Dr. Neil's Notes
Software > Development
Explicit Code
Introduction
Interesting changes are afoot. When I started writing code, a memory block was used to store values, a string was a character array, and a character was a byte (ok, sometimes 7 bits), and a number was a collection of bytes, depending on how big the number was, a word (2 bytes), a double (4 bytes). Memory was allocated, data was stored, and you the programmer, needed to know what sort of data was stored in the location in memory. Then along came languages that wanted an explicit syntax to identify the type of contents in a memory location. Code became more maintainable and readable. A programmer returning to code 2 years after it was written could instantly see what type of data was stored in a variable, a character, an integer, a floating point number. Modern compilers are smart enough to work this out at compile time and we have gone back to code that tells you nothing about the type to expect in a method, or function.

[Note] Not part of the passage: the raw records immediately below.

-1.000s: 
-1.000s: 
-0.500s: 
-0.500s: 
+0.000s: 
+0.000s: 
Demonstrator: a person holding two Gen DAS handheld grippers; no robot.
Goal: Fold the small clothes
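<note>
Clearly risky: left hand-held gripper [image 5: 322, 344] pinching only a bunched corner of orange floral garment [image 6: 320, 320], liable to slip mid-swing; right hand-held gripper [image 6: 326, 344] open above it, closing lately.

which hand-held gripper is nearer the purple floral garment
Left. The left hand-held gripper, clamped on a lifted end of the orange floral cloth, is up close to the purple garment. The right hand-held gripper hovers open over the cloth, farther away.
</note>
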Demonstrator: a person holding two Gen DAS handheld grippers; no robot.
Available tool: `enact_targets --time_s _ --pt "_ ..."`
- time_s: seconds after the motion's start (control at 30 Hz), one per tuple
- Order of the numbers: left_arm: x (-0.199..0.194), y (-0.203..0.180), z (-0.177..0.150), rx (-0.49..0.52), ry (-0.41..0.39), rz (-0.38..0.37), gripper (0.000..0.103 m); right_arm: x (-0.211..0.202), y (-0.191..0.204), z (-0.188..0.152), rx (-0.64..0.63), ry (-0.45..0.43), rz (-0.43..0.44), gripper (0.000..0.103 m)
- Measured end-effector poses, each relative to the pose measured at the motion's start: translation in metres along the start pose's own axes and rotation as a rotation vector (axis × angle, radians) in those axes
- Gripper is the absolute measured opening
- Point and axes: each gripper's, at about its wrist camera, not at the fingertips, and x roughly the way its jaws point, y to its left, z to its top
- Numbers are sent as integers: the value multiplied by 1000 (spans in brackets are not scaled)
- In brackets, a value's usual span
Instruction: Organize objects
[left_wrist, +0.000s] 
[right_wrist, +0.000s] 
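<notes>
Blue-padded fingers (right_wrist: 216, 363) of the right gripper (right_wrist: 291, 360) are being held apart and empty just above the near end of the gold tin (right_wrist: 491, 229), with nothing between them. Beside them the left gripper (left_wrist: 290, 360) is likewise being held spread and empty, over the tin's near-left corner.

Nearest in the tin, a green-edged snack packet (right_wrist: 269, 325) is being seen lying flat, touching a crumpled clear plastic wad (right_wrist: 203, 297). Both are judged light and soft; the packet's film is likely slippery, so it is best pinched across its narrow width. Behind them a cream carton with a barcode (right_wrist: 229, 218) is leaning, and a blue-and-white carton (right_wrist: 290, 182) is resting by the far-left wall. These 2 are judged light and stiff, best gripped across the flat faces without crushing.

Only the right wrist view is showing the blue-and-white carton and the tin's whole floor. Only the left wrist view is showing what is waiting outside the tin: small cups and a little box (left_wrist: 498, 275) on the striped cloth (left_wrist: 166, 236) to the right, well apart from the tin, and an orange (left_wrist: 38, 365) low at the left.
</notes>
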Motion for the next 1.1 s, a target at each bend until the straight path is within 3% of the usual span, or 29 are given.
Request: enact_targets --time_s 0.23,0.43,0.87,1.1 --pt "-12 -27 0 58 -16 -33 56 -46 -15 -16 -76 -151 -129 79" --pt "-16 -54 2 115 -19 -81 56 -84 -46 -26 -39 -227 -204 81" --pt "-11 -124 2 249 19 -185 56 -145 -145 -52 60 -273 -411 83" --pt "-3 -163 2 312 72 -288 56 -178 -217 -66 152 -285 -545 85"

All software projects (worth discussing) grow, age, and extend functionality, and fix issues discovered. Through the period of time that the software is maintained, and enhanced, the level of complexity of the code tends to increase. Even with highly disciplined approaches to refactoring and tidying of the code, an increase in features, will lead to increased complexity. Adding to this complexity is the need for backwards compatibility, support for integrations, evolving platforms, changing SDKs, and new operating system versions. Over time all software of value to organizations tends to get harder to work with.
The code comment
In the past I have not been a fan of code comments, the view often held by programmers is that code should be easy to read. If asked this question ten years ago I would probably have said the same thing as many developers arguing against writing comments in code; "if you want to know what code is doing then read the code". This relies on several truths; i) the code should be human readable, ii) the complexity of the code must be low enough for the developer to comprehend the intention, iii) the code is working as intended when written. Changes in how developers write code have meant that we often have none of these truths in place. Consider this simple method:
public void DoWork()
{
var a = Factory.GetContainer();
a.MyProperty = 1;
var b = Factory.GetContainer();
b.MyProperty = 2;
a.Add(b);
}
What does this code do?
Do you need to investigate the Factory.GetContainer method ? Do you need to investigate the Add method? On what type of object ?
Code like this leaves clues that need to be followed, and is not explicitly telling the future programmer (that might be you) what the code is doing. This is a very simple example, however the world is littered with code like this. Extra effort is required each step of the way to understand what the code is doing. Once you do dig into the different methods being called and discover what the code is doing, without any comments, you have not got any idea if this was the intention of the code author.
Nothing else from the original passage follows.